As a lifelong New Yorker, I strongly help Gov. Kathy Hochul’s proposed auto reforms to enhance roadway security and make New York extra reasonably priced for households and companies. In my authorized observe, I characterize on a regular basis New Yorkers and small companies in private damage and motorcar accident instances, giving me a firsthand view of how the present system operates.
There was loads of noise surrounding these reforms, however what’s lacking from the unfounded assaults is a substantive dialogue of what the proposals really do. Much more regarding is the dearth of acknowledgment of the fraud that has permeated private damage litigation in New York and the pressure it locations on our financial system. Too usually, opposition is pushed by self-interest quite than information, with claims that the reforms would eradicate rights or deny restoration—assertions that merely will not be true.
The proposals may be damaged into 5 key areas.
First, they set up a $100,000 cap on ache and struggling awards for people injured whereas committing a felony or driving underneath the affect. It is a cheap measure. People participating in unlawful and harmful habits shouldn’t obtain massive monetary awards stemming from these actions.
Second, the reforms replace New York’s comparative fault system. Underneath present legislation, a plaintiff who is generally accountable for inflicting an accident can nonetheless get better damages. For instance, somebody discovered 75 p.c at fault can nonetheless get better from a defendant who is just 25 p.c accountable. That final result defies fundamental equity. The proposed change would bar restoration for plaintiffs discovered greater than 50 p.c at fault—a normal already utilized in most states, 35 to be actual, and is never marginally totally different. Fault is set by a jury after listening to all of the proof, not by insurers.
Third, the reforms tackle New York’s joint and several other legal responsibility guidelines. Presently, a defendant discovered only one p.c at fault may be held accountable for all the judgment, exposing private and enterprise belongings far past their share of duty. The proposal would be sure that defendants lower than 50 p.c at fault are accountable just for their proportional share, restoring stability and equity.

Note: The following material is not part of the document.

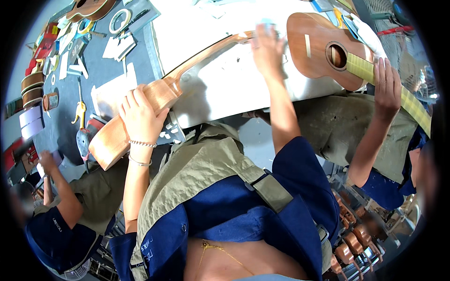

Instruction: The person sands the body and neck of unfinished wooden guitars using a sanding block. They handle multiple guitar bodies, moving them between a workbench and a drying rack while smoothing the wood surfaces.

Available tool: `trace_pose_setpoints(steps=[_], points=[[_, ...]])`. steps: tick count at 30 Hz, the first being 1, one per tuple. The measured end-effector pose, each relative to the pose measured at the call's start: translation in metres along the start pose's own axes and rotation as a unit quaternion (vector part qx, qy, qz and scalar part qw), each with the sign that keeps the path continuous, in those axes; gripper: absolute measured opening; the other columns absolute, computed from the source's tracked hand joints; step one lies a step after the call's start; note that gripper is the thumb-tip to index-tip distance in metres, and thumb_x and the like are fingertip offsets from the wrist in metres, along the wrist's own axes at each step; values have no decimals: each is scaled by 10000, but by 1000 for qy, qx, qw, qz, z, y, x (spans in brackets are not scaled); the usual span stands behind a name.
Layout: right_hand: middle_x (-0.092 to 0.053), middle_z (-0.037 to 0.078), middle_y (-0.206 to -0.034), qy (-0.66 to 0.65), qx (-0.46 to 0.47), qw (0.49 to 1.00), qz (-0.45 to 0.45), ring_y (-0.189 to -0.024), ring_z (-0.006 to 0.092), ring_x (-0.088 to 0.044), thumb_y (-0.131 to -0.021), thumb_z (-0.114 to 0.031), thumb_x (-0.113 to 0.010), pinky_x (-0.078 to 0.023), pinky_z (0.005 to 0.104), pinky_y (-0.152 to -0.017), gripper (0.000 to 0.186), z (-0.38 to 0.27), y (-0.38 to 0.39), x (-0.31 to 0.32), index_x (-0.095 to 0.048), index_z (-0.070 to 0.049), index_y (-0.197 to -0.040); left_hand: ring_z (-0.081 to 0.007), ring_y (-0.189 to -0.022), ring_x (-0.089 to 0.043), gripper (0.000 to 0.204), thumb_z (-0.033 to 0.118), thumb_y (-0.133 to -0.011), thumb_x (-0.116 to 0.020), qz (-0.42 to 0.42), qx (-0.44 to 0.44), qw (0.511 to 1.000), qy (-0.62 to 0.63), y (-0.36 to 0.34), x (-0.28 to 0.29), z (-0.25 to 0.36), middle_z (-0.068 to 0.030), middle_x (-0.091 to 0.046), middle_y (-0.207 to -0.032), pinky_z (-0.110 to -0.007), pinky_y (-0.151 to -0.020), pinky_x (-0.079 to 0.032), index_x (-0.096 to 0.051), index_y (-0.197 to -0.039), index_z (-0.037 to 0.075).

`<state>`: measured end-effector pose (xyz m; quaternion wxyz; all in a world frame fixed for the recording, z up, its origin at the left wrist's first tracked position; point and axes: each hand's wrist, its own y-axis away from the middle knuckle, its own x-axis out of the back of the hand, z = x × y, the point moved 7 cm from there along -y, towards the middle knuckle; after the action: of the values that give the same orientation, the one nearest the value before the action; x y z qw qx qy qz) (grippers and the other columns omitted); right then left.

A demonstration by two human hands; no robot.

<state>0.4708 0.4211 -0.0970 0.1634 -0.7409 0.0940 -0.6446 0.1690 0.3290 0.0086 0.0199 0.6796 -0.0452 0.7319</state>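
Observation:
A bare-wood ukulele (157, 96) lies on its side, its body at the left and its neck running up and right over the white-covered bench. My left hand (140, 110) is wrapped over the side of its body, pressing it down at the bench's near edge. By the headstock is my right hand (268, 51), arm stretched out and fingers smeared by motion. A small pale-blue thing (266, 22) shows at the fingertips, too blurred to name. Whether the fingers grip it or touch the headstock is unclear.
At right, a co-worker's hand (387, 89) holds a second ukulele (311, 44) with a yellow-covered fretboard. Another co-worker (61, 210) works at lower left. Tape rolls (120, 21), a corded power tool (84, 140) and paper scraps lie on the dark mat (101, 70).

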Motion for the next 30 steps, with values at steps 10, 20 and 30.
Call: trace_pose_setpoints(steps=[10,20,30], points=[[-457,195,-1299,-245,-213,944,59,-1169,360,-457,-935,-245,-395,-361,366,-974,428,58,32,26,-427,-21,-1298,-321,-1046,-507,632,490,-666,-696,-185,-269,943,-63,-55,-5,37,-185,-561,-1071,-398,-886,-395,-554,-1021,-13],[-437,147,-1314,-598,-307,731,111,-944,167,-551,-937,-156,-414,-496,270,-724,364,31,83,47,-486,-76,-1285,-260,-601,-614,334,210,-763,-598,-257,-121,945,163,-137,-109,80,-160,-629,-747,-353,-625,-500,-601,-1063,61],[-471,168,-1266,-493,88,835,229,-1106,274,-471,-910,-183,-419,-343,364,-963,379,-48,-44,294,-525,-26,-1239,-248,-556,-556,242,175,-754,-675,-77,-38,947,310,-50,94,29,-159,-586,-643,-319,-583,-460,-624,-919,6]])
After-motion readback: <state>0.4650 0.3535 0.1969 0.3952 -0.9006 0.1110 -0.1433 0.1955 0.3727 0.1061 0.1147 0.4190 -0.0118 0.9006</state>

Fourth, the reforms make a modest adjustment to the definition of “serious injury.” Particularly, they might take away the “90 out of 180 days” normal tied to each day exercise limitations. Different well-established classes—corresponding to vital limitations to a physique half or organ—stay intact. Claims that this alteration would eradicate restoration for authentic accidents are deceptive.
Fifth, the proposals would standardize using bifurcated trials, the place legal responsibility and damages are decided individually. Whereas inspired underneath present court docket guidelines, this method isn’t utilized persistently throughout New York. Standardization would convey larger readability and effectivity to the system.
At their core, these reforms reply to a system that’s more and more being taken benefit of. Fraud and abuse—from staged accidents to pointless medical remedies designed to inflate claims—have change into too widespread. This habits undermines the integrity of our civil justice system and drives up prices for everybody.
On the identical time, these proposals protect entry to justice. New York’s no-fault system stays totally in place, guaranteeing that every one people concerned in accidents—no matter fault—have protection for medical bills and misplaced wages as much as $50,000. The concept that injured people could be left with out recourse is just incorrect.
The established order isn’t working. With out reform, the prices of fraud and extreme litigation will proceed to be handed on to New Yorkers and small companies.
These proposals put equity, accountability, and affordability first. They defend customers, help small companies, and reinforce a civil justice system that works as meant. The selection is obvious, and the necessity for motion is lengthy overdue.
Joshua Hoffman is a companion at Hoffman Matlin & Monroy, LLP.